ABOUT THIS EXERCISE – The data must be given again in full, with no line altered.

GIVEN MATERIAL –
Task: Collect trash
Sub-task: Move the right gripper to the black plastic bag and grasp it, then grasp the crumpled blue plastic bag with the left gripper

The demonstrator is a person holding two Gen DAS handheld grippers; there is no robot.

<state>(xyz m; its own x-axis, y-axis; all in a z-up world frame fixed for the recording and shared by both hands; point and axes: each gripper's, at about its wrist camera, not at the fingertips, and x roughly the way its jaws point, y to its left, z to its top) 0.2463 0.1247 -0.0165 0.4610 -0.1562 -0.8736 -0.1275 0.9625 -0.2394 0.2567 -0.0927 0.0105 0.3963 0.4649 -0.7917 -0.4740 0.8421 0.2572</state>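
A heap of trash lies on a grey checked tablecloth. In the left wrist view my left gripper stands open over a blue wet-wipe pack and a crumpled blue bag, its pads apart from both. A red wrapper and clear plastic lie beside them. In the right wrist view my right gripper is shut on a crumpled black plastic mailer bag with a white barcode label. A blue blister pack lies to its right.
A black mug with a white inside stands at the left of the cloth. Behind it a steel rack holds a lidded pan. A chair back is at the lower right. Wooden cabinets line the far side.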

WRITTEN RESPONSE –
Task: Collect trash
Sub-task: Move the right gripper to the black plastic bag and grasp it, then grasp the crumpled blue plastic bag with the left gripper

The demonstrator is a person holding two Gen DAS handheld grippers; there is no robot.

<state>(xyz m; its own x-axis, y-axis; all in a z-up world frame fixed for the recording and shared by both hands; point and axes: each gripper's, at about its wrist camera, not at the fingertips, and x roughly the way its jaws point, y to its left, z to its top) 0.2463 0.1247 -0.0165 0.4610 -0.1562 -0.8736 -0.1275 0.9625 -0.2394 0.2567 -0.0927 0.0105 0.3963 0.4649 -0.7917 -0.4740 0.8421 0.2572</state>
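A heap of trash lies on a grey checked tablecloth. In the left wrist view my left gripper stands open over a blue wet-wipe pack and a crumpled blue bag, its pads apart from both. A red wrapper and clear plastic lie beside them. In the right wrist view my right gripper is shut on a crumpled black plastic mailer bag with a white barcode label. A blue blister pack lies to its right.
A black mug with a white inside stands at the left of the cloth. Behind it a steel rack holds a lidded pan. A chair back is at the lower right. Wooden cabinets line the far side.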

The answer contains nothing more.